Of course there's a bit of a learning curve for those used to the old
ways, but in two years from now, I expect no-one will remember what the
fuss was about. Python 2.6 users will start their script with "from
__future__ import print_function", Python 2.7 users may not even need to
do that, and we'll all pity those stuck with 2.5 or 2.4.

>>> * Many functions that return lists now returns “Views” or
>>> “Iterators” Instead. A fucking fuck all fucked up shit. A extraneous
>>> “oop engineering” complication. (See: Lambda in Python 3000)


>
> On the contrary, this is a great improvement.

Agreed.


>>> * The cmp() function used in sort is basically gone, users are now

>>> supposed to use the “key” parameter instead.
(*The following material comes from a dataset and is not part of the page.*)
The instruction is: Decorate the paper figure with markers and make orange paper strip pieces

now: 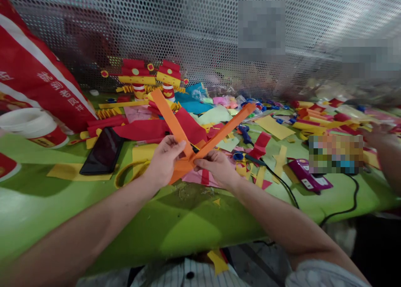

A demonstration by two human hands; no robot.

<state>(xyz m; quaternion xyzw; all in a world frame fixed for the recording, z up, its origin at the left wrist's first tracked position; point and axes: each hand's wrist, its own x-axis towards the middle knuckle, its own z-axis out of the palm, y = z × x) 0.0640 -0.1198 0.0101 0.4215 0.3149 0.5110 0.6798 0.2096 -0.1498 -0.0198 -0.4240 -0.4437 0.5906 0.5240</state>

This is a flying-face-


>>> fuck to computer science. This would be the most serious fuckup in
>>> python 3. (See: Sorting in Python and Perl)
>
> I agree. :-)

I did too, when I first heard cmp was to be dumped. But I changed my mind
and now agree with the decision to drop cmp. Custom sorts are nearly
always much better written with key rather than cmp: key adds an O(N)
overheard to the sorting, while cmp makes sorting O(N**2). In other
words, key is *much* faster, and generally easier to write as well.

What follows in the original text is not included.